**What the task asks**. Find every line below where the string "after" shows up, and copy those lines.

'''

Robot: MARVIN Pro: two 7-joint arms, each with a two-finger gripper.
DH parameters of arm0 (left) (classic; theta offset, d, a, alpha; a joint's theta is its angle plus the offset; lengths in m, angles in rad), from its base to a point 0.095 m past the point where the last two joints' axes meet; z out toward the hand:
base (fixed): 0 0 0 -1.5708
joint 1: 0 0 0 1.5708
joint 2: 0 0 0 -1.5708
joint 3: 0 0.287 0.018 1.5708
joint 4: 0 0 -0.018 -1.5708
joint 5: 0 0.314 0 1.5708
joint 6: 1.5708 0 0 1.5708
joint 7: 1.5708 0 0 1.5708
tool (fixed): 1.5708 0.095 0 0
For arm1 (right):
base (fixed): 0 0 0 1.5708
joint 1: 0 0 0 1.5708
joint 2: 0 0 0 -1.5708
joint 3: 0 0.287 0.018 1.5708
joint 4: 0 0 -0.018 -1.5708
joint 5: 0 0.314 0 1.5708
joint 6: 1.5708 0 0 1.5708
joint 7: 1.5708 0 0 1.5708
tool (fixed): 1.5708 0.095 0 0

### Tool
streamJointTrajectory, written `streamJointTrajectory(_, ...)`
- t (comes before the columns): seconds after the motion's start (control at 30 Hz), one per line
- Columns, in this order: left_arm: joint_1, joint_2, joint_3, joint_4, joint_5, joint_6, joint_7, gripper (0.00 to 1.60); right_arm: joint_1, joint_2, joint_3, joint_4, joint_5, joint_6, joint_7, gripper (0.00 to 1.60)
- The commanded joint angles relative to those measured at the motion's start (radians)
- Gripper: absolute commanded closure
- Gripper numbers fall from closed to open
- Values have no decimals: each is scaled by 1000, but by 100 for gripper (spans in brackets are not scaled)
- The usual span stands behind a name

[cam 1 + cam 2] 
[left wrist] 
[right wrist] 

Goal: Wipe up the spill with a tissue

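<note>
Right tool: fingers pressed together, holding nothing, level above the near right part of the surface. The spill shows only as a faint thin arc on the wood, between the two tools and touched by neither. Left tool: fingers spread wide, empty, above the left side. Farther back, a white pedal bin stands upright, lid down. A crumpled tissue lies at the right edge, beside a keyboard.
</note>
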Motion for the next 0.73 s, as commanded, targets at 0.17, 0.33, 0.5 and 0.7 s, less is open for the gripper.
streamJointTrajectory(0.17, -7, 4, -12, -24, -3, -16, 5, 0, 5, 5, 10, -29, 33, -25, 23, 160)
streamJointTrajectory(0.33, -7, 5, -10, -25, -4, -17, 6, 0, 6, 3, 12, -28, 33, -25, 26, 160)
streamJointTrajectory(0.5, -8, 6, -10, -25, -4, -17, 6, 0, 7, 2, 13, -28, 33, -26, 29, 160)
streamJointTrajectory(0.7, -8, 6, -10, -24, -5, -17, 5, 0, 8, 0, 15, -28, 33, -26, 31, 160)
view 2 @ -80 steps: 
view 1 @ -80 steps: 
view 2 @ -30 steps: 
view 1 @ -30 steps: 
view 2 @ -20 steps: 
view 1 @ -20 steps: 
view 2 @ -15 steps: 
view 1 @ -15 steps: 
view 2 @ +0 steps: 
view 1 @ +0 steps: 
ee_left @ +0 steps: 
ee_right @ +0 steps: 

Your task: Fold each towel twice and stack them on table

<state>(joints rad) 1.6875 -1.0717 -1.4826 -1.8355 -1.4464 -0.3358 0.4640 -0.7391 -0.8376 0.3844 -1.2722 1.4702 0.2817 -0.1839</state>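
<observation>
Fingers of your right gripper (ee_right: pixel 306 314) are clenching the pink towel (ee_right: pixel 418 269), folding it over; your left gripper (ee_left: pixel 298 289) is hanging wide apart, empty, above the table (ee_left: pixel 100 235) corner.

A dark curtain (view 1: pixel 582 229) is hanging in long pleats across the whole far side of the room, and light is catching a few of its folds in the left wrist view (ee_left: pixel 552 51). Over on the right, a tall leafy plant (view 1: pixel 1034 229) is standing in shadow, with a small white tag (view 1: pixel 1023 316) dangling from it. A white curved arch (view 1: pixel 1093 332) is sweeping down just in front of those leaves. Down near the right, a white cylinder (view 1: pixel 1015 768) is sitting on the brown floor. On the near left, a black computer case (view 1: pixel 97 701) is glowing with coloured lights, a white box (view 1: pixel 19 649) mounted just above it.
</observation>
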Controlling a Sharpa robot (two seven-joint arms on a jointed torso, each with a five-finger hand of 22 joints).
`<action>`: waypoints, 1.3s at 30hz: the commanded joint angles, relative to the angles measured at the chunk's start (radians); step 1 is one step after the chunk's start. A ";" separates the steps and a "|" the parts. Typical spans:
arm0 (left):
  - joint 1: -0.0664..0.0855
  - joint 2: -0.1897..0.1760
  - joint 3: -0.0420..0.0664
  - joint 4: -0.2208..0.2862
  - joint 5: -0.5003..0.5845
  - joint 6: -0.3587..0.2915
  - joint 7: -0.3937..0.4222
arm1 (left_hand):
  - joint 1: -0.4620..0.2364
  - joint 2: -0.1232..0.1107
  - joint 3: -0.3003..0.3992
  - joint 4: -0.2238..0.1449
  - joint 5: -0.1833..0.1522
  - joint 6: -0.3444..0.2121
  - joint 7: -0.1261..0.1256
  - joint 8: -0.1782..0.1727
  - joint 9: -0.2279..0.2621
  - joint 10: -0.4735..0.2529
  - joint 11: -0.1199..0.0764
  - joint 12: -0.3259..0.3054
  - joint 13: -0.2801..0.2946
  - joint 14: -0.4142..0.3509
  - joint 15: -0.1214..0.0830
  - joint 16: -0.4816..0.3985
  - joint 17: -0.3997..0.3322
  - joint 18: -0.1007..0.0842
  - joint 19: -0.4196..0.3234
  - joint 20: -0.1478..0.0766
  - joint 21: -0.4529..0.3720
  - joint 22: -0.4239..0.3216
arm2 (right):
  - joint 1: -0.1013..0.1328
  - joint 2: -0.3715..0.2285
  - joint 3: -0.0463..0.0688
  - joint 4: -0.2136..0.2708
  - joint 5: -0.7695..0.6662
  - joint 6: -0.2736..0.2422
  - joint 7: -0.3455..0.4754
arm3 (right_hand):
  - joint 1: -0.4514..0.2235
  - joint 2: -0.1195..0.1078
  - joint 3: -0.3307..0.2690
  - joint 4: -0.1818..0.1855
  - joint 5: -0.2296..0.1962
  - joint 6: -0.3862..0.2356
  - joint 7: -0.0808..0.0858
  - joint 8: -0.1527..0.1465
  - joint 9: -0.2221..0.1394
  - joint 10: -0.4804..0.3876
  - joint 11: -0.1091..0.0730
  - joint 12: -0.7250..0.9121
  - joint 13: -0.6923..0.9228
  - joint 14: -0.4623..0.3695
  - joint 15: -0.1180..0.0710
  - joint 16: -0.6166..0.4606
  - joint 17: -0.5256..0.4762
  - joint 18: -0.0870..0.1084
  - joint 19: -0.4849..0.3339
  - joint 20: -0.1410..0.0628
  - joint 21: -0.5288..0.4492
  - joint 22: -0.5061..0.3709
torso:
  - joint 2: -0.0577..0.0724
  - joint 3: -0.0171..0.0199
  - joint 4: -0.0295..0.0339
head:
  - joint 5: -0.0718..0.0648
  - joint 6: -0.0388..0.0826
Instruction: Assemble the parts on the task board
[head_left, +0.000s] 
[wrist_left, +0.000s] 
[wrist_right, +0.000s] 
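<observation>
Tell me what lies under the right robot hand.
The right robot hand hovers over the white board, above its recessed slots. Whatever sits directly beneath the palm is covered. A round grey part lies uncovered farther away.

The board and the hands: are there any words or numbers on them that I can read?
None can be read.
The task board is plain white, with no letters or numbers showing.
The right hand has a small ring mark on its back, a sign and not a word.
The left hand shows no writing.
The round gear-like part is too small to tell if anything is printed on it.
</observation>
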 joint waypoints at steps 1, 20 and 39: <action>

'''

**Reply**.
- t (comes before the columns): seconds after the motion's start (control at 30 Hz), one per line
`<action>`: waypoints, 1.3s at 30hz: the commanded joint angles, relative to the angles measured at the chunk's start (radians); step 1 is one step after the chunk's start. A ";" separates the steps and a "|" the parts. Typical spans:

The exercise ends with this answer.